La métairie du sieur Charreaux, également cité dans une confrontation de la métairie de Rochereuil, apparaît quant à elle le 23 juin 1650 lorsque Jean Charrault rend déclaration au seigneur de la Loubantière pour une maison, cours et jardins situés à l'Humeau, tenant d'un côté à la métairie de l'abbaye Sainte-Croix, "d'autre à celle de Jacques Pouvreau (ci-dessus), d'autre à la chaume commune dudit village, et au grand chemin qui mène à la Vallée". Le 22 juin 1667, Charrault rend une nouvelle déclaration pour le même bien, en précisant qu'il l'a acquis de Pierre et Jehan Bonard et de Pierre Jallais.
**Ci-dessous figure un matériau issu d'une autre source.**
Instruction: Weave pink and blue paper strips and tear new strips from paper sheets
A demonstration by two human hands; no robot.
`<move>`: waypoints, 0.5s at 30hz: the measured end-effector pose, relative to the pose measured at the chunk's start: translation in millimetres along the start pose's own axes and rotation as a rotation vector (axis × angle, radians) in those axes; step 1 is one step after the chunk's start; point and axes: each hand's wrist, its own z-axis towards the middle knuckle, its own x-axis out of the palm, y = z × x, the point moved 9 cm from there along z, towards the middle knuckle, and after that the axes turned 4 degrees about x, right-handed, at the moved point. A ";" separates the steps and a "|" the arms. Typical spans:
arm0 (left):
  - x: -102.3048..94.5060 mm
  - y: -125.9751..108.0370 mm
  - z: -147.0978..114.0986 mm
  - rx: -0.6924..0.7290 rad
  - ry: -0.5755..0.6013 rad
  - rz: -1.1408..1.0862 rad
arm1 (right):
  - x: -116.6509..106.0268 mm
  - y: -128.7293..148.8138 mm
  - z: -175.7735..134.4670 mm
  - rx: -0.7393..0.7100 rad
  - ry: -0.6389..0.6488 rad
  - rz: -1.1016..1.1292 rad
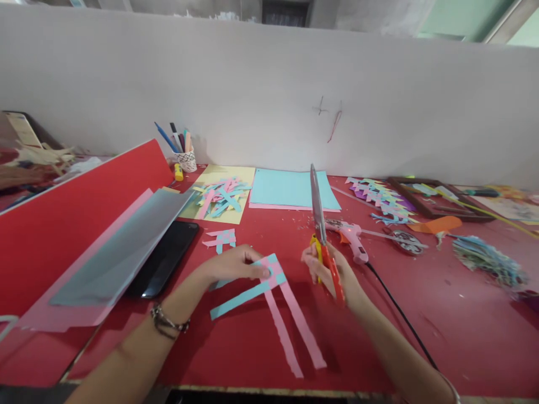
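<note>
A pink-and-blue woven paper piece [277,276] is pinched in the left hand [233,262]; scissors [319,210] are grasped upright in the right hand [347,276]. Beyond the hands, paper strips [226,197] are heaped on a yellow sheet [214,173] on the worktop [244,348].

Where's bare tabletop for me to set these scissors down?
Widest: the red table right of the black cord, below the fringed paper bundle. Narrower: between the long pink strips and the right forearm. Crowded: the left side, where papers overlap the phone, and the back right, with zigzag paper and frame.
</note>
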 end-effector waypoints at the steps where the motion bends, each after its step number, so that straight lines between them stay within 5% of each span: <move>1: 6.0 0.8 1.5 -0.010 0.028 0.064 | 3.5 0.8 -1.0 0.020 0.037 0.031; 10: 27.6 2.7 10.9 -0.017 0.025 0.079 | 23.7 -12.2 -8.0 0.069 0.141 0.016; 15: 5.5 2.4 6.3 0.007 -0.072 -0.239 | 21.7 -3.1 -6.7 0.077 0.134 0.117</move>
Plusieurs autres fermes sont mentionnées dans les archives, la plupart voisines de la métairie de Rochereuil. Le 13 février 1437, l'abbesse de Sainte-Croix acense à Jehan Rippault, demeurant à Buxerolles, "une maison assise au village de Loumeau avec douze boisselées de terre, tenant ladite maison par le devant au chemin qui va de Poitiers à Saint Georges et d'autre côté à la maison d'Eienne Amoureux". Le 22 janvier 1464, Jehan, Gilles, Prot et Etienne Amoureux rendent aveu à l'abbesse pour une maison et ses appartenances assises au village de Loumeau et confrontant "au chemin que l'on va du pont Joubert à Saint Georges". Le 10 juillet 1667 Morin Sapin, laboureur à l'Humeau, rend déclaration au seigneur de la Loubantière pour une petite borderie qui consiste en une chambre basse, grenier par-dessus, cour, aisances, trois petits toits, le tout confrontant au chemin de l'Humeau à Poitiers à main gauche. Quant à la métairie de la Journaiserie, elle appartient en 1713 à la veuve de M. Cardon, boulanger à Poitiers, puis en 1731 à sa fille et en 1756, 1762 et 1779 aux demoiselles Huguet, de Poitiers. Enfin la coûtrerie de l'Ormeau appartient en 1714 à Hilaire Grivet, marchand juge consulaire et coûtre à Poitiers, et en 1762 à M. Grivet, marchand à Poitiers.